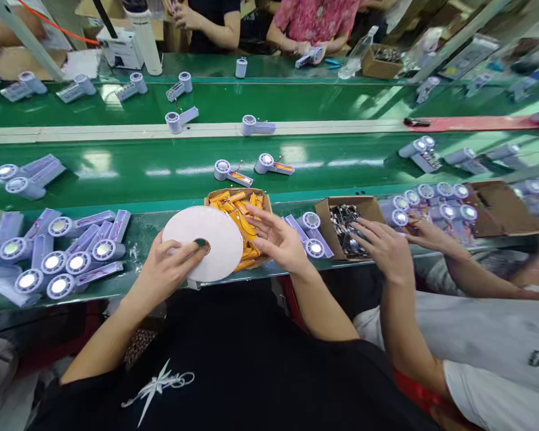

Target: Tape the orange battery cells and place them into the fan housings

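Observation:
My left hand (170, 263) grips a flat white roll (193, 230) with a small core hole. Its fingers lie across the roll's face, tips at the hole. My right hand (281, 239) is open, fingers apart, over the right side of a cardboard box (268, 200) full of orange wrapped pieces (240, 209) that look like small battery cells. I see nothing in that hand. The roll covers the box's lower left part. Just right of my right hand stand light purple fan-like housings (312, 221) with round ends and long handles.
More purple housings (78, 260) crowd the bench at left. Two others with orange pieces inside (265, 163) sit on the green belt (161, 161). A co-worker's hand (388, 245) reaches over a box of small dark parts (344, 221) at right. People sit across the line.

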Demonstrator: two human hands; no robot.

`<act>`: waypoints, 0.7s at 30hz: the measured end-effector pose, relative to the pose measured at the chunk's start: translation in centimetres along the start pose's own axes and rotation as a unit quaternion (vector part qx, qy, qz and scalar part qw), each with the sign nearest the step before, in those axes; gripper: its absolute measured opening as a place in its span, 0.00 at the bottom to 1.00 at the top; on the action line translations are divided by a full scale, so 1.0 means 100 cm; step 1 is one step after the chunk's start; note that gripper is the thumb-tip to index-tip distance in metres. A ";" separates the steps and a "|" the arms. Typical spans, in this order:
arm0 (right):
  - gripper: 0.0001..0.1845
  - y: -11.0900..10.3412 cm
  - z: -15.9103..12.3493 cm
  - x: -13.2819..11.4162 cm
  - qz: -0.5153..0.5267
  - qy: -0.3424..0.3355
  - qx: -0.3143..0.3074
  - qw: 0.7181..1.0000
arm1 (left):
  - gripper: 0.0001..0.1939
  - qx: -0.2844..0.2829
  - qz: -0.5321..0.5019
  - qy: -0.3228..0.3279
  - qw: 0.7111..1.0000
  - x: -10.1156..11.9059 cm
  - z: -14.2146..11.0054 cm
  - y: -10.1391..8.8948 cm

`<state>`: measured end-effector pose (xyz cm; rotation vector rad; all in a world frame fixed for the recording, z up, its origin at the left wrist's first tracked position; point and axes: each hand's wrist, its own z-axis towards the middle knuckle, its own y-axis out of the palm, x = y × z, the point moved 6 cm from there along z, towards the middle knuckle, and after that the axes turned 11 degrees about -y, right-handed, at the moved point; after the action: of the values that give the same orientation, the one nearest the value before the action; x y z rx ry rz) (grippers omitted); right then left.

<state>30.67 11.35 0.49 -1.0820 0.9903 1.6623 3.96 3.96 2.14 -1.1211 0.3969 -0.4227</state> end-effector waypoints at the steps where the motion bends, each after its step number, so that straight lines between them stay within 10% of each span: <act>1: 0.36 -0.002 0.008 -0.001 -0.026 0.026 -0.026 0.999 | 0.27 -0.009 0.015 0.025 1.000 -0.002 0.004 -0.003; 7: 0.35 -0.015 0.025 0.000 -0.108 0.143 -0.120 0.977 | 0.29 0.026 0.036 0.057 0.997 0.001 0.014 -0.012; 15: 0.32 -0.047 -0.015 0.033 0.056 -0.006 0.309 0.949 | 0.26 0.009 -0.019 -0.075 0.997 0.053 0.005 0.015; 21: 0.37 -0.060 0.034 0.011 0.024 -0.109 0.316 0.942 | 0.29 -0.050 -0.068 -0.037 0.996 0.036 0.052 0.027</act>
<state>35.34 16.44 -0.44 -0.4385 1.2837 1.3150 10.03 7.16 1.29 -1.2627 0.2800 -0.4838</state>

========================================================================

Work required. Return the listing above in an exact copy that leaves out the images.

Exercise solution.
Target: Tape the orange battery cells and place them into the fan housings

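Observation:
My left hand (170, 263) grips a flat white roll (193, 230) with a small core hole. Its fingers lie across the roll's face, tips at the hole. My right hand (281, 239) is open, fingers apart, over the right side of a cardboard box (268, 200) full of orange wrapped pieces (240, 209) that look like small battery cells. I see nothing in that hand. The roll covers the box's lower left part. Just right of my right hand stand light purple fan-like housings (312, 221) with round ends and long handles.
More purple housings (78, 260) crowd the bench at left. Two others with orange pieces inside (265, 163) sit on the green belt (161, 161). A co-worker's hand (388, 245) reaches over a box of small dark parts (344, 221) at right. People sit across the line.
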
Demonstrator: two human hands; no robot.

`<act>`: waypoints, 0.7s at 30hz: the measured end-effector pose, relative to the pose measured at the chunk's start: translation in centimetres along the start pose's own axes and rotation as a unit quaternion (vector part qx, qy, qz and scalar part qw), each with the sign nearest the step before, in those axes; gripper: its absolute measured opening as a place in its span, 0.00 at the bottom to 1.00 at the top; on the action line translations are divided by a full scale, so 1.0 means 100 cm; step 1 is one step after the chunk's start; note that gripper is the thumb-tip to index-tip distance in metres. A ";" separates the steps and a "|" the arms. Typical spans, in this order:
arm0 (right):
  - gripper: 0.0001..0.1845
  - y: -11.0900..10.3412 cm
  - z: -15.9103..12.3493 cm
  - x: -13.2819..11.4162 cm
  - qz: -0.5153..0.5267
  - qy: -0.3424..0.3355
  - qx: -0.3143..0.3074
  - qw: 0.7181..1.0000
arm1 (left):
  - gripper: 0.0001..0.1939
  - qx: -0.2844..0.2829
  - qz: -0.5321..0.5019
  - qy: -0.3228..0.3279
  - qw: 0.7111..1.0000
  - x: -10.1156..11.9059 cm
  - z: -14.2146..11.0054 cm
  - y: -10.1391..8.8948 cm

`<state>`: measured end-effector pose (xyz cm; rotation vector rad; all in a world frame fixed for the recording, z up, its origin at the left wrist's first tracked position; point and axes: each hand's wrist, its own z-axis towards the middle knuckle, its own y-axis out of the palm, x = y × z, the point moved 6 cm from there along z, towards the middle knuckle, and after that the axes turned 11 degrees about -y, right-handed, at the moved point; after the action: of the values that give the same orientation, the one nearest the value before the action; x y z rx ry rz) (grippers omitted); right then left.

<state>30.67 11.35 0.49 -1.0820 0.9903 1.6623 3.96 3.96 2.14 -1.1211 0.3969 -0.4227</state> end-effector waypoints at the steps where the motion bends, each after its step number, so that straight lines between them stay within 10% of each span: <act>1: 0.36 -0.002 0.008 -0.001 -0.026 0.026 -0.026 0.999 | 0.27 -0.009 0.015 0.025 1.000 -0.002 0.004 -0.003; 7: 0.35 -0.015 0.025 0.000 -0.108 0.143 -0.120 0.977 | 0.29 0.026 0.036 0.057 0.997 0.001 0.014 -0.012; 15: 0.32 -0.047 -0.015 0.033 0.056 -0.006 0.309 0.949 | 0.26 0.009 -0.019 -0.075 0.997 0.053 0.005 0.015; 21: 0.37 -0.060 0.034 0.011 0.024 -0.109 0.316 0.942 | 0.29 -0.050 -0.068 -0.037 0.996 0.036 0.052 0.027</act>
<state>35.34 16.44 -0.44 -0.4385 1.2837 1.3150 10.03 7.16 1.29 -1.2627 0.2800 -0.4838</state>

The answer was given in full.